* [YOUR GOAL]
Starting at the first line and ending at the last, repeat the material word for word.

* [INFORMATION PROVIDED]
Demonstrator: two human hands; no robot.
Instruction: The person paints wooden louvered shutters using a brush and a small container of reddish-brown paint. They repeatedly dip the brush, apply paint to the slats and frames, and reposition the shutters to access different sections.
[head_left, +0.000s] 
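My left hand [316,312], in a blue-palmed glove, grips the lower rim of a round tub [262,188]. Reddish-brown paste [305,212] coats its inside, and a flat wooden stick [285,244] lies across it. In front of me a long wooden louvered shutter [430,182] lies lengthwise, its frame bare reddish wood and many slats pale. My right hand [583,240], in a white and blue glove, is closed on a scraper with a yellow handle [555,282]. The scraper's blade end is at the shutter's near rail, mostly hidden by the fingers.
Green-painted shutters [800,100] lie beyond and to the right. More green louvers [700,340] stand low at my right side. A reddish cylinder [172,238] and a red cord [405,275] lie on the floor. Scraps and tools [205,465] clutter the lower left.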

* [OUTPUT BELOW]
Demonstrator: two human hands; no robot.
Instruction: The person paints wooden louvered shutters using a brush and a small container of reddish-brown paint. They repeatedly dip the brush, apply paint to the slats and frames, and reposition the shutters to access different sections.
[head_left, +0.000s] 
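My left hand [316,312], in a blue-palmed glove, grips the lower rim of a round tub [262,188]. Reddish-brown paste [305,212] coats its inside, and a flat wooden stick [285,244] lies across it. In front of me a long wooden louvered shutter [430,182] lies lengthwise, its frame bare reddish wood and many slats pale. My right hand [583,240], in a white and blue glove, is closed on a scraper with a yellow handle [555,282]. The scraper's blade end is at the shutter's near rail, mostly hidden by the fingers.
Green-painted shutters [800,100] lie beyond and to the right. More green louvers [700,340] stand low at my right side. A reddish cylinder [172,238] and a red cord [405,275] lie on the floor. Scraps and tools [205,465] clutter the lower left.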

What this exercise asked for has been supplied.